Admit it, you're excited: You want to see Johnny Cueto just as much as the next guy.
Of course, you'd also like to see Cueto's first drubbing.
Mr. Haudricourt has the lineups; just click here. Gwynn is still hurting, so Gross is batting second, while everything else is as per usual, with Suppan on the mound. The JS Blog also has an interview with Cordero.
I've kept playing with my game-prediction spreadsheet. Here's what it considers so far, using ZiPS projections for all players:
- OBP and SLG for all starting position players -- that, plus the starting lineups, gives us an run estimation for each offense. (It would be nice to incorporate platoon splits, but that's a ways off.)
- IP and RA (run average--not just earned runs) for both starters--using those, we predict how many innings the starter will last and how many runs they'll give up in that time.
- RA for every member of both bullpens. This is the weakest part of my model. I just average the RA's for all relievers to get a bullpen RA. I figure the bullpen will pitch the number of innings that the starter doesn't (good assumption, that one) and use the collective RA to figure out how many runs the bullpens will allow.

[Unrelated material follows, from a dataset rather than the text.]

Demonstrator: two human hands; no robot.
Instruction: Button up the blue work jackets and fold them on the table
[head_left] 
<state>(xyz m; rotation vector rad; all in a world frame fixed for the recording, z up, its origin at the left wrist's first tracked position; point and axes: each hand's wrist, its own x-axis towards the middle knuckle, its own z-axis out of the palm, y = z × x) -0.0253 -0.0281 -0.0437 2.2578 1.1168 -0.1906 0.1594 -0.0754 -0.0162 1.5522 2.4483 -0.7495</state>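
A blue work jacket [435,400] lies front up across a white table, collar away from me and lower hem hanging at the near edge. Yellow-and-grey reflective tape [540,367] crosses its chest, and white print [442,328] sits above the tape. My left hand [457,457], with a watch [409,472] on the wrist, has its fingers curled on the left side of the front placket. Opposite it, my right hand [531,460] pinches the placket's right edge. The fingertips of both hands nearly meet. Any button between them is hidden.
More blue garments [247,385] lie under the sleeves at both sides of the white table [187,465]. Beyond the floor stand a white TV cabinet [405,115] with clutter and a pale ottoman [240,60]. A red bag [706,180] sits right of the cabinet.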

- Park factors. ZiPS are park adjusted, so the Brewers numbers are right, but I need to adjust the Reds runs and runs allowed to Miller Park.

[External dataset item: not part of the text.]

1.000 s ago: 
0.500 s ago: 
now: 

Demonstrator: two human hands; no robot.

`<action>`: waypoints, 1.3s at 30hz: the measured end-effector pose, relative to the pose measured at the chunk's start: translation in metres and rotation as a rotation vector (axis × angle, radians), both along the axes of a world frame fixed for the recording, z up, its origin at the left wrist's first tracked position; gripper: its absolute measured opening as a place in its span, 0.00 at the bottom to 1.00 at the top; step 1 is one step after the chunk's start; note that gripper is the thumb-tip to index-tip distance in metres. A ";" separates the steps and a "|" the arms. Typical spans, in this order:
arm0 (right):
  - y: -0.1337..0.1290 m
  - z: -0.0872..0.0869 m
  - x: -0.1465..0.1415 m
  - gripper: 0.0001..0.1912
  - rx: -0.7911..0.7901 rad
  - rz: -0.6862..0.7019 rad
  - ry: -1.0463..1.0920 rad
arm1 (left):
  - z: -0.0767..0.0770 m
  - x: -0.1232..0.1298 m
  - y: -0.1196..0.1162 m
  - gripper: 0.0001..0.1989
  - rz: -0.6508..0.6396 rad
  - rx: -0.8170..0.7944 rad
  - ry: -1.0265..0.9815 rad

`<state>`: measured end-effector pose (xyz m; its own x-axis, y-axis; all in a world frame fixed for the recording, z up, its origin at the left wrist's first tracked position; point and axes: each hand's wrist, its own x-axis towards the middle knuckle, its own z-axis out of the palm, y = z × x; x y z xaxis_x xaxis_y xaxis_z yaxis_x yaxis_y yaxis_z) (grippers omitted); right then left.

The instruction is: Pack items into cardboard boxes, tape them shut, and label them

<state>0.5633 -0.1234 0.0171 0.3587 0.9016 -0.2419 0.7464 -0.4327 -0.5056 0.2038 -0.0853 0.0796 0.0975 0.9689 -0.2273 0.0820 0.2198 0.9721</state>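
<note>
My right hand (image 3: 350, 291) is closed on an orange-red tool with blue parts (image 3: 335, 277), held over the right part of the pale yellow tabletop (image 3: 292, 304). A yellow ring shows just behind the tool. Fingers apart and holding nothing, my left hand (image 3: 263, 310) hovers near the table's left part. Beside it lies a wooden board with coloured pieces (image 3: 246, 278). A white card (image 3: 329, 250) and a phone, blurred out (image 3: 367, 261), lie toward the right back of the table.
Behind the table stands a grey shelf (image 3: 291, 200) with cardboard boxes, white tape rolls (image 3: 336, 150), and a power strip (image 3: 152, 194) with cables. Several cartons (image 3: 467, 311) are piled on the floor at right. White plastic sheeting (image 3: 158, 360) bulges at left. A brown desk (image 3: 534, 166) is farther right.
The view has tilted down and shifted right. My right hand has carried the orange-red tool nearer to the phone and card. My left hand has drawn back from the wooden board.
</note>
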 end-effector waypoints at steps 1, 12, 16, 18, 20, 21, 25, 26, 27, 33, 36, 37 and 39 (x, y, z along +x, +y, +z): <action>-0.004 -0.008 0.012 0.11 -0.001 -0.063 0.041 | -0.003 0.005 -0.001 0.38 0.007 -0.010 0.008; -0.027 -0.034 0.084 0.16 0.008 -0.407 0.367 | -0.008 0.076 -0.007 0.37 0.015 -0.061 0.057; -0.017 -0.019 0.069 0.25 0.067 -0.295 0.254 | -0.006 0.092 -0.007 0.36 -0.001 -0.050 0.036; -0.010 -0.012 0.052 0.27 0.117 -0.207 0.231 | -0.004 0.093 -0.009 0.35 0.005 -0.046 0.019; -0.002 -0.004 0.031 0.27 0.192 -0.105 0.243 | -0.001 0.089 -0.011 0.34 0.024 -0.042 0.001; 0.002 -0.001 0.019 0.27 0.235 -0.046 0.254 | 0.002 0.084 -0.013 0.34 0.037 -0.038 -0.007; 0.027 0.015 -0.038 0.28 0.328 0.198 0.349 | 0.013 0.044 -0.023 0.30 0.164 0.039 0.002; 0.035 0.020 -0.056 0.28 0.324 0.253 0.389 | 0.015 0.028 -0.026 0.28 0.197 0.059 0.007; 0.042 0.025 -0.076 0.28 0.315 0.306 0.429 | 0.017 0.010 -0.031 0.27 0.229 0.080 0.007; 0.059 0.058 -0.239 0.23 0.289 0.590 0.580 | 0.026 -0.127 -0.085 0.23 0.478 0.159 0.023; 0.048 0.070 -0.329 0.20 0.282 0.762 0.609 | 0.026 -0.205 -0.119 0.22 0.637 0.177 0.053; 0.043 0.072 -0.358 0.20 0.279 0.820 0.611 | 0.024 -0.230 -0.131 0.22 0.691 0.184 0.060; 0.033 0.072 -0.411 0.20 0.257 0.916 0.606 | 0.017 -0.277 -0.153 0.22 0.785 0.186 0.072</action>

- Home field advantage. Historically, the home team wins about 54% of the time. I do something a little bit (but not much) more sophisticated than just tacking on 4% to the home team's win expectancy.
Shove all that into a spreadsheet, find the expected run totals, and generate a win expectancy for both teams. Today, your projected final score is:
- Brewers 5.21
- Reds 3.95
- Brewers win expectancy: 65%
To which I say, "Stupid spreadsheet! Don't you know the Cueto is the most awesome rookie pitcher ever?" Well, ZiPS isn't ready to anoint Cueto a Hall of Famer just yet, so neither is my spreadsheet.